Si « faire de la philosophie» à des détenus (centre de détention de Marche en Fammeure en Belgique)
ou des patients d’hôpital psychiatriques (accueil psychiatrique à Uzès) se révèle si crucial, c’est bien
parce que toutes les formes d’enfermement, et plus généralement d’exclusion, replient la pensée sur
elle-même (ALAIN affirmait que « penser sa pensée, c’est proprement philosopher »). L’on peut y
mettre le feu, pourvu que l’on fasse jaillir la bonne étincelle quand et là où il faut. N’oublions pas que
Socrate a connu la prison avant d’être condamné à boire la cigüe et que, selon le Criton de PLATON, il
aurait refusé de s’évader, choix proprement incompréhensible au départ pour les détenus mais
qu’Alain Guyard semble leur faire comprendre in fine.

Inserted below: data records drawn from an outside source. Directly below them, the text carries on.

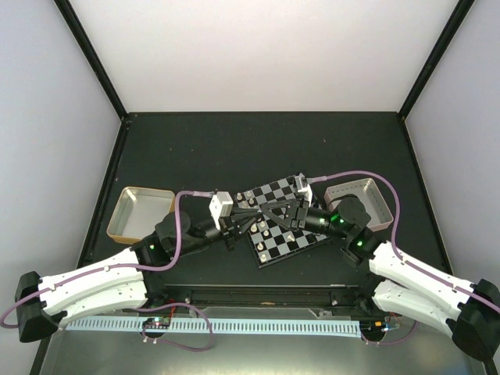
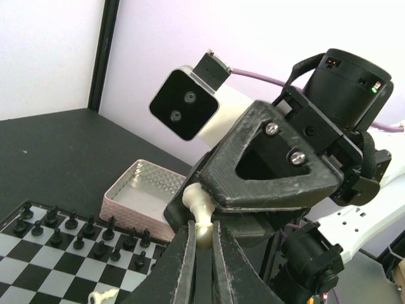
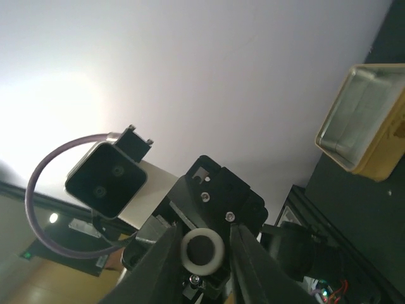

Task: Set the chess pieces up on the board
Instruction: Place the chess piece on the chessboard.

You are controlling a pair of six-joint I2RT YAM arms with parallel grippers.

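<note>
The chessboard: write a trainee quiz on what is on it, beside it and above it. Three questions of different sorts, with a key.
1. True or false: the left gripper is empty.
2. In the top view, what lies to the right of the board? A a pinkish tray; B a blue bowl; C a wooden box.
3. In the left wrist view, what colour are the chess pieces standing in rows on the board?
Key: 1 false, it pinches a cream-white piece that the right gripper also holds; 2 A; 3 black.
</note>
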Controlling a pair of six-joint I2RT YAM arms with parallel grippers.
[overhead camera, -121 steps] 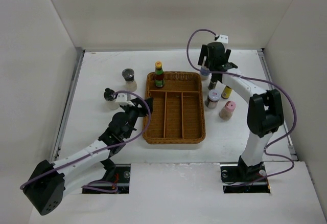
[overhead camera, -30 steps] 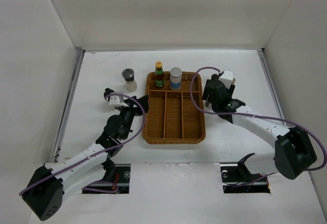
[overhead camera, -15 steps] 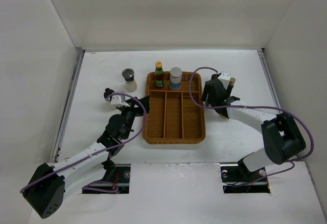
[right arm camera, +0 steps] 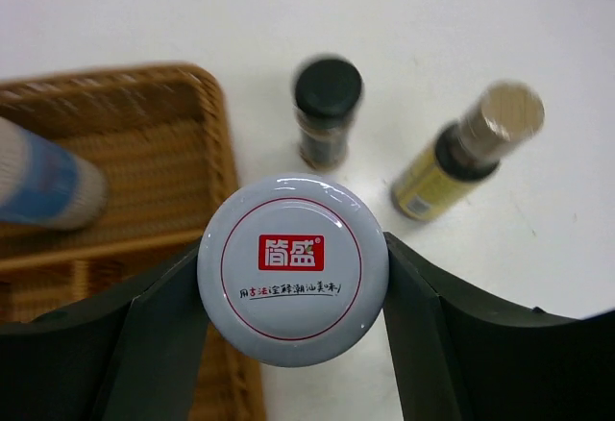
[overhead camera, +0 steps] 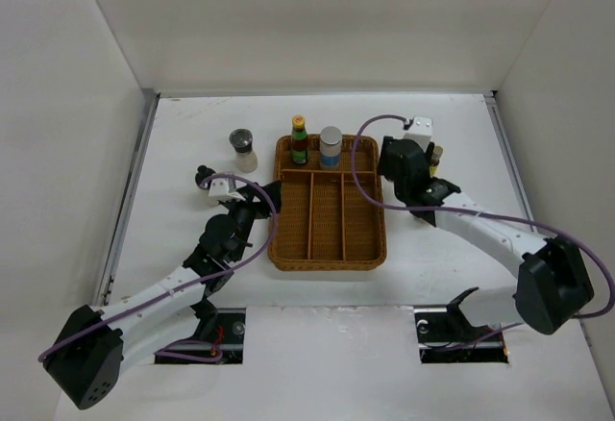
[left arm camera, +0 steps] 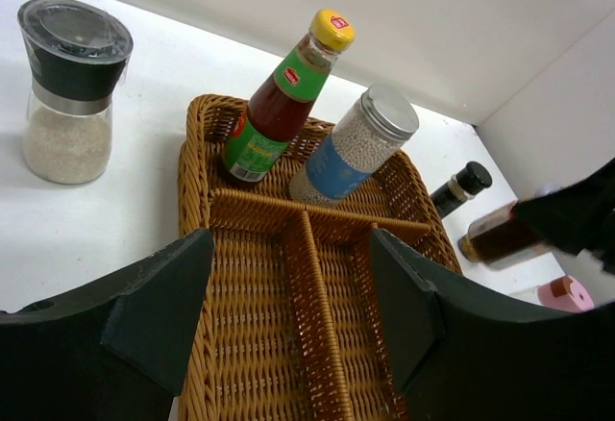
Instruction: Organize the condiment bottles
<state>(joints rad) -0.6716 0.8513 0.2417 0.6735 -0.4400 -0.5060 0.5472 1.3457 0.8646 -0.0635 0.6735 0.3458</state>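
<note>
My right gripper [right arm camera: 293, 282] is shut on a jar by its white lid with a red logo [right arm camera: 293, 265], held just right of the brown wicker tray [overhead camera: 327, 238]. In the top view this gripper [overhead camera: 402, 169] hides the jar. A green bottle with an orange cap [overhead camera: 299, 142] and a grey-lidded jar [overhead camera: 331, 145] stand in the tray's far compartment. A dark-lidded small shaker [right arm camera: 327, 113] and a yellow bottle [right arm camera: 461, 157] stand beyond the held jar. My left gripper [left arm camera: 293, 286] is open and empty over the tray's left side.
A dark-lidded clear shaker [overhead camera: 243, 149] stands left of the tray. A small dark bottle [overhead camera: 204, 176] stands beside my left wrist. A pink cap [left arm camera: 564, 293] shows at the right edge of the left wrist view. White walls enclose the table.
My right arm has set the grey-lidded jar in the tray's far compartment, come down on the white-lidded jar, and now shifts slightly up and left. My left arm has barely moved.
</note>
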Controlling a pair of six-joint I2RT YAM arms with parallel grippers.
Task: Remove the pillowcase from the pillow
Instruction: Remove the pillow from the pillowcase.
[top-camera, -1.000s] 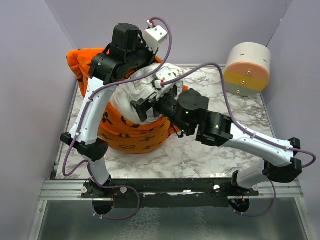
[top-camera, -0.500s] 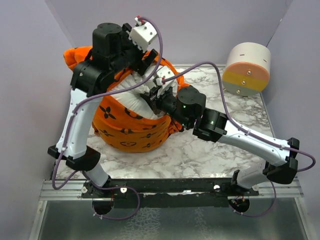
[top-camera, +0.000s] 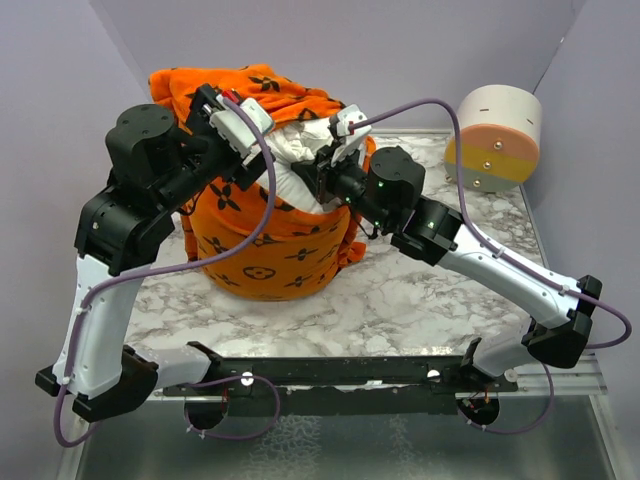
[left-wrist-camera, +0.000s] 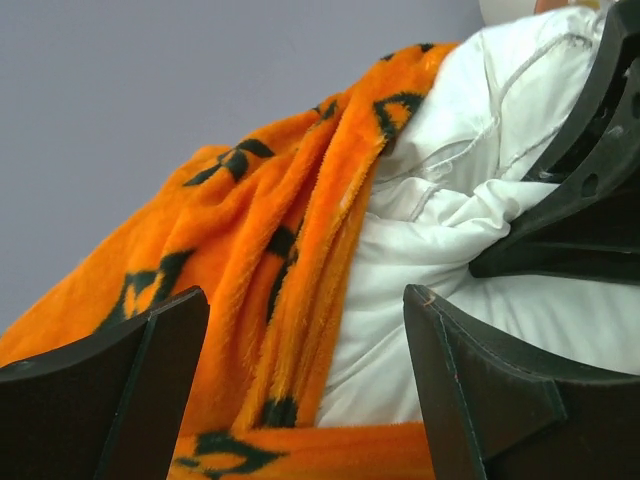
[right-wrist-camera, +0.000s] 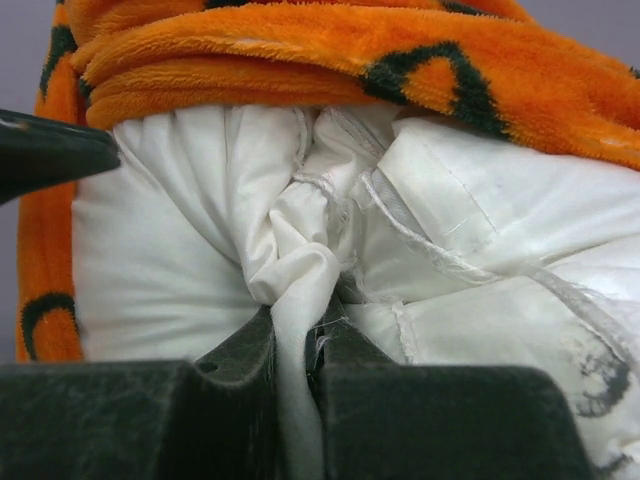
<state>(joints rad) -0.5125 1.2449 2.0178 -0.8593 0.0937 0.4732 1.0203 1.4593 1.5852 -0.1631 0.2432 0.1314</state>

Alain Guyard évoque la distinction classique entre docere (enseigner, faire apprendre) et placere
(plaire, « ensucrer les viandes » aurait dit MONTAIGNE) qui, en termes platoniciens, recouvre, en gros,
l’opposition entre la rhétorique et la philosophie. Toute la difficulté consiste, bien sûr, à régler le
curseur. Peut-être est-il possible, dans cette perspective, de lui reprocher une fréquentation douteuse
du placere, au risque de par trop adopter la position du séducteur. Le culte de la personnalité
s’approche alors à grands pas.
Mais la principale critique que j’adresserai, je ne sais si c’est au film ou au philosophe lui même,
réside dans le trop peu de dialogue entre lui et ceux auxquels il s’adresse. Cela est singulier pour qui se
place, plus ou moins implicitement, sous l’ombre tutélaire de Socrate, inséparable du dialogue. De
plus, l’absence d’opposition frontale à la philosophie ou au personnage qui la véhicule est choquante
au regard du recul, du décalage et de la distorsion qu’elle implique. Jamais Alain Guyard n’est mis en
difficulté. Sans aller jusqu’à reprendre ceux qui le considèrent, malgré son refus d’être prescripteur,
comme un gourou vampirisant ses auditeurs, ce film manque d’esprit critique et n’évite pas une forme
d’hagiographie qui, même si elle ne pouvait être complètement extirpée, aurait pu, pour le moins, être
combattue davantage et mieux.
Cela dit, le film, qui retrace une authentique aventure philosophique, est fort bien venu et nécessaire,
en ces temps où la philosophie, mise à toutes les sauces, représente un phénomène de mode
cosmétique, invoqué par ceux qui précisément créent les conditions pour qu’elle ne puisse s’exercer.
Le propre du capitalisme libéral est bien de transformer l’homme en marchandise des marchandises
qu’il convoite dans la consommation, ce qui l’empêche de penser. Alain Guyard, qui ne cache pas son
esprit libertaire, en opère la critique radicale. MARX affirmait d’ailleurs qu’ « être radical, c’est
prendre les choses à la racine », ce qui pourrait être plus qu’un commencement de définition de
l’attitude philosophique.
Luc STRENNA
Luc STRENNA, la philosophie vagabonde, 12 03 17.